Exercise ::
I'd like the data below restated word for word, with the pictures left out.

Input data ::
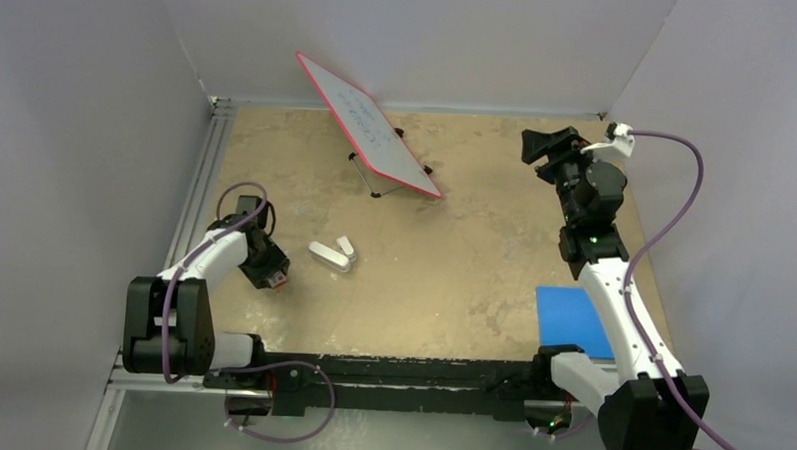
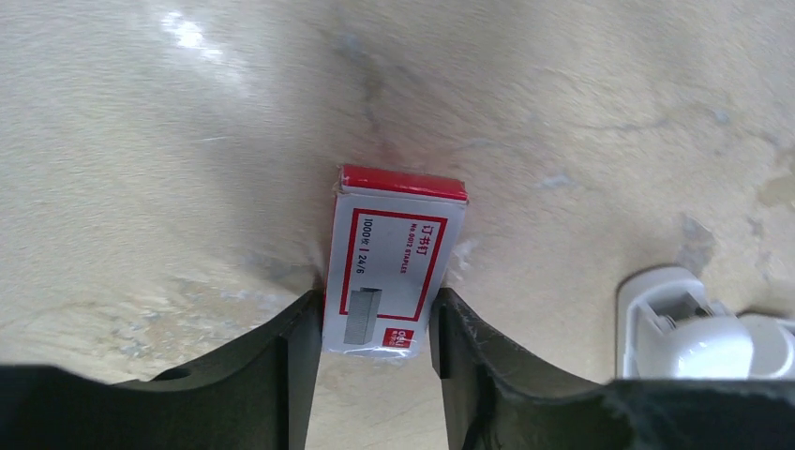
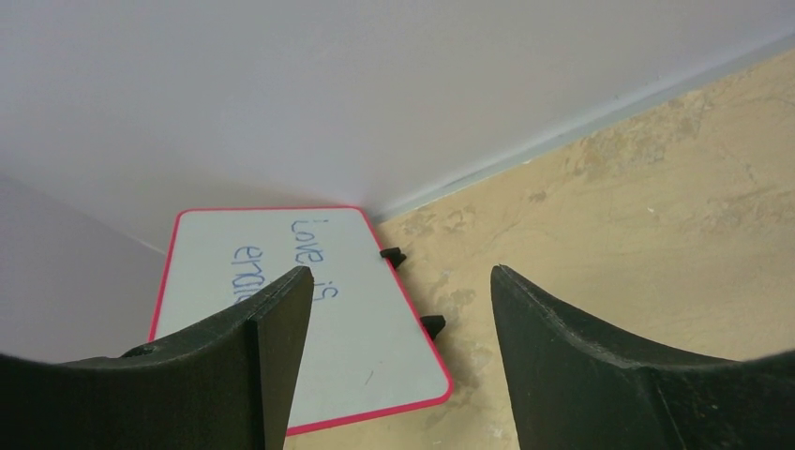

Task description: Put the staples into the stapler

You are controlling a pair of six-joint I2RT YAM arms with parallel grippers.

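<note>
The staples (image 2: pixel 398 253), a small red and white box with a printed label, lie flat on the tan table. My left gripper (image 2: pixel 377 294) has a finger pressed against each long side of the box, shut on it. From above, that gripper (image 1: pixel 268 265) is low at the left with a bit of red box (image 1: pixel 278 280) showing under it. The white stapler (image 1: pixel 330 255) lies just to its right, and its rounded end (image 2: pixel 694 328) shows in the left wrist view. My right gripper (image 1: pixel 549 145) is raised at the far right, open (image 3: pixel 398 272) and empty.
A red-framed whiteboard (image 1: pixel 368 124) with blue writing leans on a black stand at the back middle, also seen as the whiteboard (image 3: pixel 309 319) ahead of the right gripper. A blue pad (image 1: pixel 569 316) lies by the right arm's base. Grey walls enclose the table.
</note>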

Expected output ::
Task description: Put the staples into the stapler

You are controlling a pair of six-joint I2RT YAM arms with parallel grippers.

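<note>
The staples (image 2: pixel 398 253), a small red and white box with a printed label, lie flat on the tan table. My left gripper (image 2: pixel 377 294) has a finger pressed against each long side of the box, shut on it. From above, that gripper (image 1: pixel 268 265) is low at the left with a bit of red box (image 1: pixel 278 280) showing under it. The white stapler (image 1: pixel 330 255) lies just to its right, and its rounded end (image 2: pixel 694 328) shows in the left wrist view. My right gripper (image 1: pixel 549 145) is raised at the far right, open (image 3: pixel 398 272) and empty.
A red-framed whiteboard (image 1: pixel 368 124) with blue writing leans on a black stand at the back middle, also seen as the whiteboard (image 3: pixel 309 319) ahead of the right gripper. A blue pad (image 1: pixel 569 316) lies by the right arm's base. Grey walls enclose the table.
</note>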

No other output belongs to this answer.